Make pg_duckdb work with vanilla libduckdb.so
What happens?
I built and installed pg_duckdb, then downloaded the latest binary release, libduckdb-linux-amd64.zip, and put libduckdb.so into /usr/local/lib so that the OS would find it in the ld paths when Postgres requested it. It failed with this error:
FATAL: could not load library "/var/lib/postgresql/data/15/lib/pg_duckdb.so": /var/lib/postgresql/data/15/lib/pg_duckdb.so: undefined symbol: _ZNK6duckdb28SimpleNamedParameterFunction8ToStringB5cxx11Ev
So I replaced /usr/local/lib/libduckdb.so with the file from pg_config --pkglibdir (the OS cannot find it there, since it's not in the ld paths, so I don't understand why make install puts it there). That fixed the issue. Yay!
Except that now the other DuckDB extension I'm working with, alitrack/duckdb_fdw, doesn't work with the libduckdb.so compiled by pg_duckdb (and I do have a symlink from libduckdb.1.1.3.so so that duckdb_fdw is happy).
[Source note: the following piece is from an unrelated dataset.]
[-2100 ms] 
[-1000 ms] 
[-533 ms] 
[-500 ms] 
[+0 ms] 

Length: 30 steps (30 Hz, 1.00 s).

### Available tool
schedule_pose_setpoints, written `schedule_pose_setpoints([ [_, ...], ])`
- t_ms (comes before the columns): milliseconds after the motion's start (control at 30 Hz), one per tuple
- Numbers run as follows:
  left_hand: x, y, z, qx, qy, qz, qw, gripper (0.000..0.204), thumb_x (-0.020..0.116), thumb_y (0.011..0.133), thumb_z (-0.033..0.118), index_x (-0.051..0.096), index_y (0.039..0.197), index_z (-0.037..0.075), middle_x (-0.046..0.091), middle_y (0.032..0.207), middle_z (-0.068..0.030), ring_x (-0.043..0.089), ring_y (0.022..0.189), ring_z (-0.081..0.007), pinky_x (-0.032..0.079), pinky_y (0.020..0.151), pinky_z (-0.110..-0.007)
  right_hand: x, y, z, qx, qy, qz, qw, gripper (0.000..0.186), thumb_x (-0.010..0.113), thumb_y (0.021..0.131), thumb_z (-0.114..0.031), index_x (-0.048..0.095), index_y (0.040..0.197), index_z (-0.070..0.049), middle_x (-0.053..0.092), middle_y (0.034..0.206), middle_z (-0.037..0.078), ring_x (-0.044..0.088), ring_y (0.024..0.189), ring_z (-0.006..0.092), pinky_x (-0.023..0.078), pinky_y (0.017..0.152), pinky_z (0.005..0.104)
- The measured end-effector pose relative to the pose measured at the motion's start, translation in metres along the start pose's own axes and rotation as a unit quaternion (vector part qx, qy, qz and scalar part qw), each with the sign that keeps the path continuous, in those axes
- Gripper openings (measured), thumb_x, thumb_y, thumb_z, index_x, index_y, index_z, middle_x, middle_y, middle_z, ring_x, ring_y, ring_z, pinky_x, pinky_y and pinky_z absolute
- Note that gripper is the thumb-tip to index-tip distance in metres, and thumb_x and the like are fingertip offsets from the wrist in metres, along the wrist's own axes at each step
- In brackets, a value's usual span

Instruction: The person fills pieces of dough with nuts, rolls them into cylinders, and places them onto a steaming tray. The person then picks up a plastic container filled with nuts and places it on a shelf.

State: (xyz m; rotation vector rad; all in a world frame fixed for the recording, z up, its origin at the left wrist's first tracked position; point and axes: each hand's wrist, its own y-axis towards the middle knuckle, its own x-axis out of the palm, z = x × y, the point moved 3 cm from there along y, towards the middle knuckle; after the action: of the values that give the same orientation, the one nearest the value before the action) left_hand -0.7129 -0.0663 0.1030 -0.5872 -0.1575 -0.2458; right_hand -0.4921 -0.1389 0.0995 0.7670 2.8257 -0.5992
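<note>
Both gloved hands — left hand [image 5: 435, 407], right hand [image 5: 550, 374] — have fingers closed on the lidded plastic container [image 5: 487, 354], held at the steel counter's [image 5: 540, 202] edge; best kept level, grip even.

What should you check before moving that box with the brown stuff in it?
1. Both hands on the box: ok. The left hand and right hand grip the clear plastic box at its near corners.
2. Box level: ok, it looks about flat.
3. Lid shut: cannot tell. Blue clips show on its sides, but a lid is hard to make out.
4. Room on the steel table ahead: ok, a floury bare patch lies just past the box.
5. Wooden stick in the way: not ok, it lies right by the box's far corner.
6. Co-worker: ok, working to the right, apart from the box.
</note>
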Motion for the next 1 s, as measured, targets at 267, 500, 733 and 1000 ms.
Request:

It complains:
ERROR: could not load library "/var/lib/postgresql/data/15/lib/duckdb_fdw.so": /var/lib/postgresql/data/15/lib/duckdb_fdw.so: undefined symbol: _ZN6duckdb9Exception25ConstructMessageRecursiveERKSsRSt6vectorINS_20ExceptionFormatValueESaIS4_EE
Maddening.
Would it be possible to get pg_duckdb to work with the binary release of libduckdb.so? If not, is there some build configuration to get everything included? It seems like they ought to be, honestly, since ConstructMessageRecursive has been around for 2 years, and SimpleNamedParameter for four years.
To Reproduce
RUN git clone --depth 1 --branch "v0.2.0" https://github.com/duckdb/pg_duckdb
make -C pg_duckdb install
curl -LO https://github.com/duckdb/duckdb/releases/download/v1.1.3/libduckdb-linux-amd64.zip
unzip -d . libduckdb-linux-amd64.zip libduckdb.so
install -m 755 libduckdb.so /usr/local/lib/libduckdb.so
(cd /usr/local/lib && ln -s libduckdb.so libduckdb.1.1.3.so)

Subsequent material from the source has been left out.